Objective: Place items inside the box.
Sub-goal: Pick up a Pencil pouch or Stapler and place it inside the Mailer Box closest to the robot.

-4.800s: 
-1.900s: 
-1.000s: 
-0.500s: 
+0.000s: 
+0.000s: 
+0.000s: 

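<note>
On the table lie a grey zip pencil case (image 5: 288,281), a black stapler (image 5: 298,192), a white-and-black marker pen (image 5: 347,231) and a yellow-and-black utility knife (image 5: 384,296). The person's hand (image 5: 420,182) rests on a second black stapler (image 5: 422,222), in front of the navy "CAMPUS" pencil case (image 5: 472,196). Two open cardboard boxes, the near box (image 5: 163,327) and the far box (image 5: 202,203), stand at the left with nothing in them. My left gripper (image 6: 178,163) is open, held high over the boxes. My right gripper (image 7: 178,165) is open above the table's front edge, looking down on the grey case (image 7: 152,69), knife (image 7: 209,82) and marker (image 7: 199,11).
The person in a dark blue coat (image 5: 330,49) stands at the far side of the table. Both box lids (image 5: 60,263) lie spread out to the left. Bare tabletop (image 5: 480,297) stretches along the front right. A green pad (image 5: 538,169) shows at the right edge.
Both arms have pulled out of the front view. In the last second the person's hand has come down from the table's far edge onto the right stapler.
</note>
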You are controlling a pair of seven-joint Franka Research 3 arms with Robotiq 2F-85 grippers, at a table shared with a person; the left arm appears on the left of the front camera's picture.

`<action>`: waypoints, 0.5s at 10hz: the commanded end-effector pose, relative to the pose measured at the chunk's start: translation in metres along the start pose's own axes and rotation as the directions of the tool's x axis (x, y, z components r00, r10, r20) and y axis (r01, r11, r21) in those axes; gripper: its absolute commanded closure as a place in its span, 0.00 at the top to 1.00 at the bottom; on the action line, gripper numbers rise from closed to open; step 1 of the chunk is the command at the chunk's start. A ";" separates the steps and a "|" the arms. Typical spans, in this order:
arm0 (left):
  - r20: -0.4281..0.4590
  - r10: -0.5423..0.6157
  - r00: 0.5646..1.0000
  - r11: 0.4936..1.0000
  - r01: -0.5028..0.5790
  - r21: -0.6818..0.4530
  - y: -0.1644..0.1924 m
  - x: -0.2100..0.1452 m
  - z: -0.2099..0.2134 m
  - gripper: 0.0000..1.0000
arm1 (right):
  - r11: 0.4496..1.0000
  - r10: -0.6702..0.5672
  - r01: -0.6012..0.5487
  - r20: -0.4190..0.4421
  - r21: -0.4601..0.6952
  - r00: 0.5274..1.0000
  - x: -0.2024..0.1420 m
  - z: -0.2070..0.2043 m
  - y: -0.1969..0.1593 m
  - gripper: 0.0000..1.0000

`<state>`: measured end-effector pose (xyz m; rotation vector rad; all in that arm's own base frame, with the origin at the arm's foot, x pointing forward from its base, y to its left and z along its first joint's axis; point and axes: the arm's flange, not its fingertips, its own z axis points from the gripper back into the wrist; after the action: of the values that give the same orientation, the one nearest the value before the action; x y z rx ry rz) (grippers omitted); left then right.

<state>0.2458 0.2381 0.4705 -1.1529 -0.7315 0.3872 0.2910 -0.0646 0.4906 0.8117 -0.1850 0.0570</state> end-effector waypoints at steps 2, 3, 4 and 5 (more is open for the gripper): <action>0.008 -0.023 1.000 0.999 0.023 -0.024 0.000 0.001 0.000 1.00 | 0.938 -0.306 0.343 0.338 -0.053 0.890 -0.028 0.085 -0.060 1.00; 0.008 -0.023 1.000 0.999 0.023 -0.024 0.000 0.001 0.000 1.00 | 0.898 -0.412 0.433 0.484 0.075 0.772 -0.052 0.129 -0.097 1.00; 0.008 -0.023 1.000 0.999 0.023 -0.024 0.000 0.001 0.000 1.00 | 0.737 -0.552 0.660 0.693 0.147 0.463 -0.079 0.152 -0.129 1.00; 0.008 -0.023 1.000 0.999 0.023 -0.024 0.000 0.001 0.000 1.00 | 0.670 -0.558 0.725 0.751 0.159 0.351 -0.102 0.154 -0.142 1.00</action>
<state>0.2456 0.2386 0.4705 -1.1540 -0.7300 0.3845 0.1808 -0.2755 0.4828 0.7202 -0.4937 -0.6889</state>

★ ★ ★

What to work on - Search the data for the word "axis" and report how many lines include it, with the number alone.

Task answer - 2